- [ASSIGNMENT] Your job is to set down the listing again exactly as it stands.

DATA EXTRACT: Begin

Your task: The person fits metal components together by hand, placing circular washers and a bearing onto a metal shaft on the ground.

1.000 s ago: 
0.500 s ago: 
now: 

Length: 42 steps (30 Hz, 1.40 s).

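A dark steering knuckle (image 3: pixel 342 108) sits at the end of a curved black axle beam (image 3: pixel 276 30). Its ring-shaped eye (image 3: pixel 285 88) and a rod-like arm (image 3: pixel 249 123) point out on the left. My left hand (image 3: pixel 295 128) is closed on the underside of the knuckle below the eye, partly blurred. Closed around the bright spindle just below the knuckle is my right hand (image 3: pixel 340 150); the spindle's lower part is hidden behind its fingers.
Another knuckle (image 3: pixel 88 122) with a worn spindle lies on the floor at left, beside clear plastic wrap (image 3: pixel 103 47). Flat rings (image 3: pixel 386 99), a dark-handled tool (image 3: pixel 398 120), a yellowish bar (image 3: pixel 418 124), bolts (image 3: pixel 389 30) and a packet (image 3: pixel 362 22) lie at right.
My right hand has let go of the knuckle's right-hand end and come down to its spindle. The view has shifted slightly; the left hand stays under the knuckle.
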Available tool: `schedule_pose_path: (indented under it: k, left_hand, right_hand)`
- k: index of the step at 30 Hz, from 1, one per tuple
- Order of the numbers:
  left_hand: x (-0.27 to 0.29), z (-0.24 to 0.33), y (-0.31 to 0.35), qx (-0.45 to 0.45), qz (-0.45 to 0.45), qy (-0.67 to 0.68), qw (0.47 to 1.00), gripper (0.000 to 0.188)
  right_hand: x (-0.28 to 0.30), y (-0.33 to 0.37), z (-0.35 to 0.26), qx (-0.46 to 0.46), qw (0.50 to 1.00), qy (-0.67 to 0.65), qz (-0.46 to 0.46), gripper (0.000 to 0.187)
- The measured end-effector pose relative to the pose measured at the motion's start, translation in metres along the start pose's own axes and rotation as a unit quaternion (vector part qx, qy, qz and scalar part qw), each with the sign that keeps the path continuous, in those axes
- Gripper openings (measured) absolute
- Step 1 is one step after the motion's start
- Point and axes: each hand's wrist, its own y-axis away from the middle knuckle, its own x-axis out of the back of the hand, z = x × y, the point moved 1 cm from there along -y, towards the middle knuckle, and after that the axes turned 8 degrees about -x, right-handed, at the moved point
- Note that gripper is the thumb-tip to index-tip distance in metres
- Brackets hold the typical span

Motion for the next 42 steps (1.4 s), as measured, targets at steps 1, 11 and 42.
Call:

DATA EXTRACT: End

- [ANSWER SPACE]
Your task: The person fits metal components together by hand, placing circular washers and a bearing onto a metal shaft on the ground.

1.000 s ago: 
0.500 s ago: 
now: 

Length: 42 steps (30 Hz, 1.40 s).

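A dark steering knuckle (image 3: pixel 342 108) sits at the end of a curved black axle beam (image 3: pixel 276 30). Its ring-shaped eye (image 3: pixel 285 88) and a rod-like arm (image 3: pixel 249 123) point out on the left. My left hand (image 3: pixel 295 128) is closed on the underside of the knuckle below the eye, partly blurred. Closed around the bright spindle just below the knuckle is my right hand (image 3: pixel 340 150); the spindle's lower part is hidden behind its fingers.
Another knuckle (image 3: pixel 88 122) with a worn spindle lies on the floor at left, beside clear plastic wrap (image 3: pixel 103 47). Flat rings (image 3: pixel 386 99), a dark-handled tool (image 3: pixel 398 120), a yellowish bar (image 3: pixel 418 124), bolts (image 3: pixel 389 30) and a packet (image 3: pixel 362 22) lie at right.
My right hand has let go of the knuckle's right-hand end and come down to its spindle. The view has shifted slightly; the left hand stays under the knuckle.
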Available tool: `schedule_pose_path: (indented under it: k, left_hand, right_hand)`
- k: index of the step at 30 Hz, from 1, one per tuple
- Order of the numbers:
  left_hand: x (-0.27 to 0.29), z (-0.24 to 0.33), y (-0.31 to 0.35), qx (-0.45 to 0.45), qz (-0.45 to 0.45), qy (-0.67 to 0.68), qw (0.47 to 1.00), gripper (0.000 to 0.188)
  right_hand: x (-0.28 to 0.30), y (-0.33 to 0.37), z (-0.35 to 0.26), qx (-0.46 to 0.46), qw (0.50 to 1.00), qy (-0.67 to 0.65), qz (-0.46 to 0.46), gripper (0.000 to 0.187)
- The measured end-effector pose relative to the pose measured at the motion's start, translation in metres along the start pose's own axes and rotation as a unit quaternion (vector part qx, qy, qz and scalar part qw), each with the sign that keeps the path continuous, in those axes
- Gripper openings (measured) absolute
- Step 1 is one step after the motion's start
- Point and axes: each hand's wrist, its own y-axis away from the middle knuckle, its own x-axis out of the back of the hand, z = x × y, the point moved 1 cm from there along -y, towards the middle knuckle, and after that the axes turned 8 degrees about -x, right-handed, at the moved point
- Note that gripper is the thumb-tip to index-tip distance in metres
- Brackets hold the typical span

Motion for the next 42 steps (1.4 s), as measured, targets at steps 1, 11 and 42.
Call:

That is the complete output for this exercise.